Traumatic esophageal injury is a highly lethal but rare injury with minimal data in the trauma population. We sought to provide a descriptive analysis of esophageal trauma (ET) to identify the incidence, associated injuries, interventions, and outcomes. We hypothesized that blunt trauma is associated with higher risk of death than penetrating trauma. The Trauma Quality Improvement Program (2010–2016) was queried for patients with ET. Patients with blunt and penetrating trauma were compared using chi-square and Mann-Whitney U tests. A multivariable logistic regression model was used to determine risk of mortality. Of 1,403,466 adult patients, 651 (<0.01%) presented with ET. The most common associated thoracic injuries were rib fractures (38.7%) and pneumothorax (26.7%). More patients with a penetrating mechanism underwent open repair of the esophagus than those with blunt mechanism (46.2% vs 11.7%, P < 0.001).
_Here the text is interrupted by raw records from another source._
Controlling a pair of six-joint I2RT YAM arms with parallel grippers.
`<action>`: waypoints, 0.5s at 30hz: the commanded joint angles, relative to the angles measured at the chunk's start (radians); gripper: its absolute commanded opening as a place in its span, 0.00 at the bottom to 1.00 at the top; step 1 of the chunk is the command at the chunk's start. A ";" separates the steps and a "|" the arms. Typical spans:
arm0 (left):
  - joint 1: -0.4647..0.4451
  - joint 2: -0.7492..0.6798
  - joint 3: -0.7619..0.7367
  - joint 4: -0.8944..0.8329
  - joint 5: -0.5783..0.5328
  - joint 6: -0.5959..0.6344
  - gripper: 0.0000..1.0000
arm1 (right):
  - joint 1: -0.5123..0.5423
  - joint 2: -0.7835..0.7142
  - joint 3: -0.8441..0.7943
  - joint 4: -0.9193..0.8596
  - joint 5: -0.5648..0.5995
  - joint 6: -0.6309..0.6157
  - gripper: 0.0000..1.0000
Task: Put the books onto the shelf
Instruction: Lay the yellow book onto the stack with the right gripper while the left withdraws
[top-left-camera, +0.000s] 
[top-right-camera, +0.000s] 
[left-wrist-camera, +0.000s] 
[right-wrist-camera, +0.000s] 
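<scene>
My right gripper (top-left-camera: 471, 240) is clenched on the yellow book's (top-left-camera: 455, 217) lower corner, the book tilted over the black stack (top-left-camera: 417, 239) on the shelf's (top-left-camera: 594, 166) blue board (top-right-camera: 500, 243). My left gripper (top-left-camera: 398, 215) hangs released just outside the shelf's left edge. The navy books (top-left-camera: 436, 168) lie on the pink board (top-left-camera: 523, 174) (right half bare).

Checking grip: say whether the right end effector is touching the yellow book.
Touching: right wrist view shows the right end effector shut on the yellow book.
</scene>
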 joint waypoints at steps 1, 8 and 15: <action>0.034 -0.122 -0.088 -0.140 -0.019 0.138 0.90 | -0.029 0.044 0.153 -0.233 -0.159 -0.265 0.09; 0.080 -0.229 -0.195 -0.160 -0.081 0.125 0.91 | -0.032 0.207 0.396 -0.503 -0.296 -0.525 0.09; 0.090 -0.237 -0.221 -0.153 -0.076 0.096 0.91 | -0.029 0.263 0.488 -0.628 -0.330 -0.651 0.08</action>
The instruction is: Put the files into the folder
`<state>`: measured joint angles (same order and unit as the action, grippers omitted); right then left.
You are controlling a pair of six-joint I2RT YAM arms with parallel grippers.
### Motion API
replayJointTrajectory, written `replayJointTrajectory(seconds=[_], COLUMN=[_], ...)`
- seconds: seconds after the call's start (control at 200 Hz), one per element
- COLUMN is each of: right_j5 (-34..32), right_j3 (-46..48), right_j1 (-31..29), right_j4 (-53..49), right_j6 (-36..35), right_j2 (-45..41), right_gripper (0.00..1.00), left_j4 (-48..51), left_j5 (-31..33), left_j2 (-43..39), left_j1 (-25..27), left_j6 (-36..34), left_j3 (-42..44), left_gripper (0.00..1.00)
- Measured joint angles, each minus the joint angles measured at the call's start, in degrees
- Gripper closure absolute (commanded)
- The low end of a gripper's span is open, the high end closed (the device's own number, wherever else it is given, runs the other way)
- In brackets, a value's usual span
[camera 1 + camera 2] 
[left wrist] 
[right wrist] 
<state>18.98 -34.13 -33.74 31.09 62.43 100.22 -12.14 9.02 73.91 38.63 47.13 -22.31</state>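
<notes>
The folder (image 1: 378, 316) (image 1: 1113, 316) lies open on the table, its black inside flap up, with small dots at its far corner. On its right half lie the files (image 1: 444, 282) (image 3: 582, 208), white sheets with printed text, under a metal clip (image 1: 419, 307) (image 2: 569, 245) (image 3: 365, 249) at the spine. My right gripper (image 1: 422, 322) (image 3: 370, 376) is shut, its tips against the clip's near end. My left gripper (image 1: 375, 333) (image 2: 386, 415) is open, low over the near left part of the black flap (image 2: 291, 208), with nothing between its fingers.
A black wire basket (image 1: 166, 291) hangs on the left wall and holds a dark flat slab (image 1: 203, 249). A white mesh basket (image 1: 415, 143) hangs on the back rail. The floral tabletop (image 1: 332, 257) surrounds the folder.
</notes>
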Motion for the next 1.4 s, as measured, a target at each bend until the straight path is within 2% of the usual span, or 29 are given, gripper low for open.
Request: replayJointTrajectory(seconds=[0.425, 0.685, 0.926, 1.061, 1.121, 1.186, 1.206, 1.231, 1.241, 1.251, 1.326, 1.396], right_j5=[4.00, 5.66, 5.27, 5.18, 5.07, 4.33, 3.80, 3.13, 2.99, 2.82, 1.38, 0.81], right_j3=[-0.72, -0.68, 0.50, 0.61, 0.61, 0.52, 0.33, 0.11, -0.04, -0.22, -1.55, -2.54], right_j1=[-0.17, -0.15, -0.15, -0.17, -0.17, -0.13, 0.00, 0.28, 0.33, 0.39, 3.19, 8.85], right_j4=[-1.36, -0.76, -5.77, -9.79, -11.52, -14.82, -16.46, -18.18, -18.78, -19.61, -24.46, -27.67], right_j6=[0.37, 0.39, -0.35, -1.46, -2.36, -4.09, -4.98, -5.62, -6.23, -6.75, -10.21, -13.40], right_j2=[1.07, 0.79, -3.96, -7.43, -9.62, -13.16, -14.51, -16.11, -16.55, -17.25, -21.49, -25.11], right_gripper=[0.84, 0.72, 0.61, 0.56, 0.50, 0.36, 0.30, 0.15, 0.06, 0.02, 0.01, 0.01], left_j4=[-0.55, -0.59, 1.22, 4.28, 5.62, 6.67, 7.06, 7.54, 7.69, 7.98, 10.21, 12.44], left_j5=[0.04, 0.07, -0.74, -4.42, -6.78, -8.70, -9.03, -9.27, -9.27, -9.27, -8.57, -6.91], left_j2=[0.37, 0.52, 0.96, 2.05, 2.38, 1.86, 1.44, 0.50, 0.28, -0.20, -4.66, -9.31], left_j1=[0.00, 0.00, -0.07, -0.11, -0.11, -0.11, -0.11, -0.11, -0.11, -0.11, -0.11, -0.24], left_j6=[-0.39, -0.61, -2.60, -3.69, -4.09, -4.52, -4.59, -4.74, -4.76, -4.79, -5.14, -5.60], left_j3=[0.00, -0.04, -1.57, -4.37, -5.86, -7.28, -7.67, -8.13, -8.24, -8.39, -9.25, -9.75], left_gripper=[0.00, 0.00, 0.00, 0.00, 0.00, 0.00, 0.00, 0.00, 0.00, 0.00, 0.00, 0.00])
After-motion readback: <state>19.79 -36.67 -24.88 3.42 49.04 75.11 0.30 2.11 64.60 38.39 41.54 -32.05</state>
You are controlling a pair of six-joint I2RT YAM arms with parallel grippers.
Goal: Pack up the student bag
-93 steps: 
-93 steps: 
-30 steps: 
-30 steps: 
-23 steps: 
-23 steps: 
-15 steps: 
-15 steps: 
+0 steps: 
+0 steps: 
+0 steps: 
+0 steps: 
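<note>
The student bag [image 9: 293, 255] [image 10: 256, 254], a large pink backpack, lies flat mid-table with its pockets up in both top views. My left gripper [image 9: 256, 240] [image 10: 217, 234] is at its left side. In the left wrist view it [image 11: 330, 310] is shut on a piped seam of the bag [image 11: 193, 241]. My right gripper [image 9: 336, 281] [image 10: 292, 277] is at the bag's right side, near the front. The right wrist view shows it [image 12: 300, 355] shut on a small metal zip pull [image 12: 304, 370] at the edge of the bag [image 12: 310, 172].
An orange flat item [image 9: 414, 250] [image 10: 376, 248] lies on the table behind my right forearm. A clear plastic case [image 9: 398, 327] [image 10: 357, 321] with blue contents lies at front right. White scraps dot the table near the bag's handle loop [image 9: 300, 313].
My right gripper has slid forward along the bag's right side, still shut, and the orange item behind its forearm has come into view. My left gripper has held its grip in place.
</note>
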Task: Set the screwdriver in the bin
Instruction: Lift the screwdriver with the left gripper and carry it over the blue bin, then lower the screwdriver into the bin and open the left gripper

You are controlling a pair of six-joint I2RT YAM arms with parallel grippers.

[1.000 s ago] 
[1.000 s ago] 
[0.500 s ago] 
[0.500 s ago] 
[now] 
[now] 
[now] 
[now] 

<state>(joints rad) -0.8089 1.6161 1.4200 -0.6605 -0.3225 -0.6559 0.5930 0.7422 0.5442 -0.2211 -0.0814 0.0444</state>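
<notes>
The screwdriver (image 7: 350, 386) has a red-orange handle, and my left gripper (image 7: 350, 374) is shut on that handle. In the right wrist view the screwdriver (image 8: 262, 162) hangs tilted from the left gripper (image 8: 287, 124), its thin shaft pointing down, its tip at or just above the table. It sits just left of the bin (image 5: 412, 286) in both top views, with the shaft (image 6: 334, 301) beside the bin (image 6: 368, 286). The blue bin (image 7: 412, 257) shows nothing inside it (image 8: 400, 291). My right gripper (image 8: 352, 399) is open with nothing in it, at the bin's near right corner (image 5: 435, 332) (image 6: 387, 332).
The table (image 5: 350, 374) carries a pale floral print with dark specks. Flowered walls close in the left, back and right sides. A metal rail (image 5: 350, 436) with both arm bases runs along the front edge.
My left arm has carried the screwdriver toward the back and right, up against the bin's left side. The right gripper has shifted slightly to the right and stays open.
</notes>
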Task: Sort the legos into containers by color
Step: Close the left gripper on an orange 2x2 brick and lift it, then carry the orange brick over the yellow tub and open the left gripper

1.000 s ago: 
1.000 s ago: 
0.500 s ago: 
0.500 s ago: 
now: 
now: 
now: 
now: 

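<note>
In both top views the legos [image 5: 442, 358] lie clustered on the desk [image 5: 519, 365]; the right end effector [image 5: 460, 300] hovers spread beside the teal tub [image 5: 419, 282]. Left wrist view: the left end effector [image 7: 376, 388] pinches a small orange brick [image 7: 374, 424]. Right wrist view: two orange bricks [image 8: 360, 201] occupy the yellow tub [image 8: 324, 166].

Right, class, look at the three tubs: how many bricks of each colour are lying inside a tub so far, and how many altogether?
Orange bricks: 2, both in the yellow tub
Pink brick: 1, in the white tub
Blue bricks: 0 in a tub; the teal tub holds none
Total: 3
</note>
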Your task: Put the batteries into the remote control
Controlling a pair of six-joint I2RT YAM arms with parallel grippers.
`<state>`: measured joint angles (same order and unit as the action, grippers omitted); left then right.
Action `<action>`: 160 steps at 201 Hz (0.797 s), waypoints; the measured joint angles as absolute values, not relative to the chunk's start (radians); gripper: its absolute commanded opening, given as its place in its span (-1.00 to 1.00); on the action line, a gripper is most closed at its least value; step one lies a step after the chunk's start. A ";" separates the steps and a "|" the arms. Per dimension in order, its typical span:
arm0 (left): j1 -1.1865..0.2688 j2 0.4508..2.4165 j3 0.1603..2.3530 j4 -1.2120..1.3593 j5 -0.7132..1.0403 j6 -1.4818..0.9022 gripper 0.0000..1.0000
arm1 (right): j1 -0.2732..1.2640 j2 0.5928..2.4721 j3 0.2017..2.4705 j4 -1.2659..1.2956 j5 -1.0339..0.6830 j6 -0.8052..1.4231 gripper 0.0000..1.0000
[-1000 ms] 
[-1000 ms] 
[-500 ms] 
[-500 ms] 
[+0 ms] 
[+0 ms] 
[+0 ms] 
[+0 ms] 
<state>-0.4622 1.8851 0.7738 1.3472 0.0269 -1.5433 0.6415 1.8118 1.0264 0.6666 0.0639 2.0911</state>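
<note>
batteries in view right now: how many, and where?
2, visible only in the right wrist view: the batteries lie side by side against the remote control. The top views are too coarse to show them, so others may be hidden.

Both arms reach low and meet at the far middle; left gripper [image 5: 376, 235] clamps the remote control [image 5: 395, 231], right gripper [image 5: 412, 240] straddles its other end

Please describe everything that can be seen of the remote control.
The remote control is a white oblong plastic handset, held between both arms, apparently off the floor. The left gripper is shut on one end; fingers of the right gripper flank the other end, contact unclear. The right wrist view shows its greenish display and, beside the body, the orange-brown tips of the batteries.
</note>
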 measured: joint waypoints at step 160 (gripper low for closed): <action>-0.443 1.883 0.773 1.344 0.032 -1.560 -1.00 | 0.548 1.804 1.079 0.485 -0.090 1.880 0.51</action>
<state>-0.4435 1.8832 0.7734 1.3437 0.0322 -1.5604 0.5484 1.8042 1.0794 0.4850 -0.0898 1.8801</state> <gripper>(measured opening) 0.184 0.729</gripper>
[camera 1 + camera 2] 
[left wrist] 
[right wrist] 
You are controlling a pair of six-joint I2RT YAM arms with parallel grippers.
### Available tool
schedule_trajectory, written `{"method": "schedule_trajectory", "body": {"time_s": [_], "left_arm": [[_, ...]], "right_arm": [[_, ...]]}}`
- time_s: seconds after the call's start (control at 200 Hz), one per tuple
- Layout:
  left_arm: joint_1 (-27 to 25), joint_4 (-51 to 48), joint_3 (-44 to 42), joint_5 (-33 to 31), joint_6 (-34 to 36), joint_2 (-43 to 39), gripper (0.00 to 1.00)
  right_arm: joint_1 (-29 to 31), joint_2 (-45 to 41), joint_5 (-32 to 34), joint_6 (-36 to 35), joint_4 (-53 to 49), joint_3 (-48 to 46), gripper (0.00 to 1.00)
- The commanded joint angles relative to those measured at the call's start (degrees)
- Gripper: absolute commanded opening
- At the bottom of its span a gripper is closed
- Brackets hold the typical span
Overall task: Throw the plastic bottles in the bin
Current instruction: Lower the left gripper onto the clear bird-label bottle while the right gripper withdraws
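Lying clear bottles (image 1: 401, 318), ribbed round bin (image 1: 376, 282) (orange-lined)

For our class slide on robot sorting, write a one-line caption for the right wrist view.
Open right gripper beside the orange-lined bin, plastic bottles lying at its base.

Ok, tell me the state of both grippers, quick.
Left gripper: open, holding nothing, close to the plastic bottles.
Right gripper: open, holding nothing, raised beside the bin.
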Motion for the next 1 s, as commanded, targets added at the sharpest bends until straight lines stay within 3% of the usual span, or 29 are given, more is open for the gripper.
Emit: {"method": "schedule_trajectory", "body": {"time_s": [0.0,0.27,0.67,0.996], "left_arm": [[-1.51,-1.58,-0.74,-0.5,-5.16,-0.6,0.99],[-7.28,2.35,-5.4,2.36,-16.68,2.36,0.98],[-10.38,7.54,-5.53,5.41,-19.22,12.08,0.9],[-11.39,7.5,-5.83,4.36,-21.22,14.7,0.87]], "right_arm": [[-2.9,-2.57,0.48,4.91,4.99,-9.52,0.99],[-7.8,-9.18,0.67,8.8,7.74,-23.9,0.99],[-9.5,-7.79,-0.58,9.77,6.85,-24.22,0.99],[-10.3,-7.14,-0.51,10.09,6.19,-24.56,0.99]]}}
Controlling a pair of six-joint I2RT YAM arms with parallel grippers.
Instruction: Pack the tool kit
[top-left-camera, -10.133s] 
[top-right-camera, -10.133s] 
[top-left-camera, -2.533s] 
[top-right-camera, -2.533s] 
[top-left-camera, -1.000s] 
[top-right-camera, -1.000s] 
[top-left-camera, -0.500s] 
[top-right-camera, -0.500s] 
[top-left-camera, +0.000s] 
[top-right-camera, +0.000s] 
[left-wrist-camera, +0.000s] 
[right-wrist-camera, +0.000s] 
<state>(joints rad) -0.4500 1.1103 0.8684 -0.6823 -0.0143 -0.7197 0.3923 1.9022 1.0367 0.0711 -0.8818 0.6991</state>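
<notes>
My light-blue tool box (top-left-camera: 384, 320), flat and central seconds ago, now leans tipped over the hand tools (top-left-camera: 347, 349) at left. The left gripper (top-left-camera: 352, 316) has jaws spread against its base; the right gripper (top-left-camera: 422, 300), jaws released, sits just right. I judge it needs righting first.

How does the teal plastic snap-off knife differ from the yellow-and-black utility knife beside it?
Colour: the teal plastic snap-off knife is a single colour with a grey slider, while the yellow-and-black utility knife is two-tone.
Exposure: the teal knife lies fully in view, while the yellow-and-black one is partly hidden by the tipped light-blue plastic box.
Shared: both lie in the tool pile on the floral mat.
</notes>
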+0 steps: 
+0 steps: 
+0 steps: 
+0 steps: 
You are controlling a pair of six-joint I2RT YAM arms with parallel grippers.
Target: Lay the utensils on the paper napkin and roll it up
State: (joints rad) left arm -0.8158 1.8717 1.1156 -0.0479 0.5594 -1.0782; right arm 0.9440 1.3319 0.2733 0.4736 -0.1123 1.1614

After controlling for covariates, there was no difference in risk of mortality between blunt and penetrating trauma ( P = 0.65). The mortality rate for patients with esophageal injury surviving greater than 24 hours was 7.5 per cent. In this large national database analysis, ET was rare and most commonly associated with rib fractures and pneumothorax. Contrary to our hypothesis, the risk of mortality was equivalent between blunt and penetrating ET.